Patent Mining: Unlocking the Latent Value of your Patent Portfolio

Despite the disruption caused by the COVID-19 pandemic, the number of patent filings has been on an upswing. Almost 3.3 million patent applications were filed in 2020, recording an increase of 1.6% as compared to 2019. This extensive patent data presents an unprecedented opportunity to derive actionable business insights out of it. Similar to the concept of data mining, we also have patent mining to make sense of patent data. Simply put, patent mining is the act of mining specific patents from an extensive database. It entails identifying IP assets to license, sell, abandon, or acquire to enhance the portfolio’s efficiency. Patent mining is done with business goals in mind and could be performed manually, or automatically with state-of-the-art tools.

This article will discuss the concept of patent mining, its need, several tasks involved, and more.

What is the Need for Patent Mining

The five basic needs for patent mining are shown in Figure 1.

Figure 1: Five Basic Needs for Patent Mining

1. Optimize Patent Portfolio: Optimizing a patent portfolio is a significant problem for organizations investing in a continuous stream of new patents. Identifying the patents of interest in a large patent pool requires specialized skills and experience. Patent mining has emerged as a tested tool to address this challenge. There could be several benefits of patent portfolio optimization, including pruning for high-value patents, finding technology-relevant patents, or discarding patents that seem to exhaust an organization’s resources.

2. Competitor Analysis: Although there are new and old techniques for conducting competitor analysis, patent mining is more ingenious and reliable. Digging into a competitor’s patents can reveal exciting insights into your adversaries’ direction, technology, and consumer-friendly features. Besides, by analyzing the competitor’s patents, a company can develop a strategy that may help it stay ahead of the curve in the future. 

3. Understand New Technology Trends: The technology landscape has become steep in the last decade or so. Understanding the existing and emerging technologies is imperative to make a mark in a new market. The system of patent mining facilitates technology road mapping. The technique helps to compare the stage of technological maturity accomplished by the organization vis-à-vis its competitors dominating the technology. Moreover, an organization can leverage the information to explore new technical partnerships, technology transfers, or even the acquisition of a start-up.

4. Create Dynamic Patent Revenue Model: Patent mining enables a business to identify patents strategically essential for other players in the market. Thus, the exercise allows the monetization of old patents by selling or licensing them to create a dynamic patent revenue model. Since technology penetration is not always swift, patents related to relatively obsolete technology can also be valuable for some organizations in an industry.

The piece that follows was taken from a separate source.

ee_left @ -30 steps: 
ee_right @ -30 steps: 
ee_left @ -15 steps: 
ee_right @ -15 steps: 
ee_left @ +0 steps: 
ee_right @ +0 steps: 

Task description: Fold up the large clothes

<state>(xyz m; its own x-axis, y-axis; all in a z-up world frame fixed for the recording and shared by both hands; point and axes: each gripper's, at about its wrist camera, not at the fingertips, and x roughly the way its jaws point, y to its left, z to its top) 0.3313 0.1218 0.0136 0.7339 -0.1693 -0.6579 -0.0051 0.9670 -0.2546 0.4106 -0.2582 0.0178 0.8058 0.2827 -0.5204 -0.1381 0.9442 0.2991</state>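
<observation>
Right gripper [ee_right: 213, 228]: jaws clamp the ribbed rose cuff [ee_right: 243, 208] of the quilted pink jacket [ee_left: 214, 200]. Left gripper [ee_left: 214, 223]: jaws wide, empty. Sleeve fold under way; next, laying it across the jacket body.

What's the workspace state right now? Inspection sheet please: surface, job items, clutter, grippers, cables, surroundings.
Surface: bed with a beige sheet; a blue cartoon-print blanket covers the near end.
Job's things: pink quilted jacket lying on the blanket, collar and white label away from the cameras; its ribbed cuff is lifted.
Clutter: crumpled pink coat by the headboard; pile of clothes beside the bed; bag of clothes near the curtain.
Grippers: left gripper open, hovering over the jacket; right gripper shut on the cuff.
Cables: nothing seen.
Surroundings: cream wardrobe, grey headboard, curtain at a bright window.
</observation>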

5. Patent Infringement Analysis: Conducting infringement analysis on an exhaustive set of patents is both a time-consuming task and an out-of-date approach. Patent mining helps to narrow down the datasets based on their relevancy. Once the dataset is identified, patents are ranked and classified into different batches. The size of a single batch could range from one hundred to five hundred patent families. Patents with broad claim scope, low or negligible detectability issues, and a higher likelihood of infringement are marked as ‘T1’. This step ensures that most of the effort is invested in patents with a higher possibility of infringement.

After discussing the basic needs for patent mining, it is crucial to understand how it is used for infringement analysis.

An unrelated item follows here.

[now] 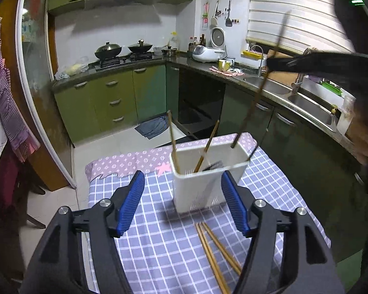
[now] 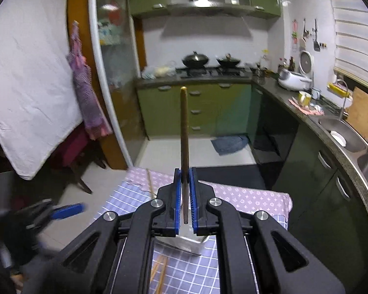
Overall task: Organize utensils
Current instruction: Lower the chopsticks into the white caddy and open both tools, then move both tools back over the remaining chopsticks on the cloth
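Left wrist view
Left gripper (image 1: pixel 182 201): wide open and holding nothing; its blue pads flank the near side of the white holder.
White holder (image 1: pixel 203 183): upright plastic caddy on the checked cloth (image 1: pixel 159 250) over the worktop; judged light and easy to tip if a stick levers against its rim.
Chopsticks in holder (image 1: pixel 173 139): two brown sticks lean inside, apart from each other.
Held chopstick (image 1: pixel 255 105): a long dark stick slants from the right gripper (image 1: pixel 277 63), at the far right, down to the holder's far right corner; its tip is at or just inside the rim.
Loose chopsticks (image 1: pixel 216 257): a few lie crossed on the cloth, near and right of centre, still to be sorted.
Handling: thin, stiff, light, smooth wood; likely to swivel in the pads, so a hold near the middle seems best.

Right wrist view
Right gripper (image 2: pixel 184 171): closed on the held chopstick (image 2: pixel 184 132), which stands nearly upright between the pads, pinched in its lower part.
Holder (image 2: pixel 191 242): partly hidden just below the pads.
Left gripper (image 2: pixel 66 209): blurred at the left.

Writing
Labels: none readable; the lilac cloth (image 1: pixel 125 159) at the far edge carries a repeated monogram-like pattern, too small to read.
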`<state>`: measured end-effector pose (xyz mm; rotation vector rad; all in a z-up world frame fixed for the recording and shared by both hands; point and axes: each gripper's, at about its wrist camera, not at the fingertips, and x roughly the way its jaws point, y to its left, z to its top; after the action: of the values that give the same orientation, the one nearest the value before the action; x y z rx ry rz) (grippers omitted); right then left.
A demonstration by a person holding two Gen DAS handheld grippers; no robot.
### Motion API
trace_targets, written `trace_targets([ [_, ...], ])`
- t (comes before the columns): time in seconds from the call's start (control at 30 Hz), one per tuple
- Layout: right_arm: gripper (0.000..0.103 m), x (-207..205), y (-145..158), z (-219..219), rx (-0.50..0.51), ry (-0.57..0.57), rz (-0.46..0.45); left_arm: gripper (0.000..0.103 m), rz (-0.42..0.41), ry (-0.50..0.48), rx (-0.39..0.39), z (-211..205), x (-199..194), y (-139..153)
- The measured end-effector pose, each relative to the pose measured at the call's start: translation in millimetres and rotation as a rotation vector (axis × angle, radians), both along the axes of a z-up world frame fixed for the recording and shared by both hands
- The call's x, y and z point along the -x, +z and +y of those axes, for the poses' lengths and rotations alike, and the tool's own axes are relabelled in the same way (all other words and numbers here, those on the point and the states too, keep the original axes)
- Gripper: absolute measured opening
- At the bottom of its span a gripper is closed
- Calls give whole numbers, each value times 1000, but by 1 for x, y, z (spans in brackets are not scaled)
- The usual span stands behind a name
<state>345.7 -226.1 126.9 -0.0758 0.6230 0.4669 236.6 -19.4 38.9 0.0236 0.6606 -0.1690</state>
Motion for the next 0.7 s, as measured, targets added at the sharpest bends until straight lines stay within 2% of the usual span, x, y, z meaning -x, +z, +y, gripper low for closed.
trace_targets([
  [0.17,8,-28,-47,15,54,-17,97,65,34,2,-4,10,21,-9],
  [0.3,8,-37,-71,22,74,-15,135,65,69,-4,0,13,26,-16],
  [0.33,15,-36,-75,22,76,-12,140,65,78,-5,1,13,27,-18],
  [0.37,20,-35,-76,24,82,-11,138,65,84,-5,4,13,27,-19],
  [0.5,20,-24,-68,16,67,-1,114,65,112,-14,1,7,28,-26],
  [0.6,20,7,-54,5,35,34,82,65,146,-24,-6,1,27,-34],
  [0.7,29,45,-53,-10,34,87,71,65,196,-33,-13,-8,26,-47],
])
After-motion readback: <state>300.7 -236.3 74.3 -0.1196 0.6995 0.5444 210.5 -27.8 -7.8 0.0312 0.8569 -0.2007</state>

How Sagacious IP Uses Patent Mining for Infringement Analysis

There are five significant steps for a compelling infringement analysis in Patent Mining. These are shown in Figure 2.

Figure 2: Five Major Steps in Patent Mining for Infringement Analysis

1. Extracting Relevant Dataset

The first step in patent mining is to extract the relevant patent dataset as per the client’s requirement. For instance, the need could be to identify patents relating to a specific market segment, technology segment, or a company. In certain cases, it could just be an exemplary market product.

An exhaustive list of relevant classes and keywords is identified, which is used to extract a broad set of data. Assignee and inventor-based search is also performed to extract the dataset.

Ensuring the usage of the correct database to extract data for jurisdiction-wise exhaustive coverage is also an essential factor.

Basis the size of the extracted dataset (and the client’s budget), quick manual filtering is subsequently performed to remove the irrelevant data or the false positives. The step provides a much more relevant dataset to work with before moving to the next step, i.e., automated ranking.

2. Automated Ranking

After identifying the patent dataset, the next step is to perform an automated ranking of the overall dataset. Here, patents within the dataset are relatively ranked based on objective parameters. These parameters include the number of forward citations, number of backward citations, claim count, pending life, big assignee count, number of family members, independent claim length, prosecution time, etc. In addition, in case where the objective is to identify relevant patents against a particular target company (say, X), the factor “forward cited by X” is also considered for ranking the patents. 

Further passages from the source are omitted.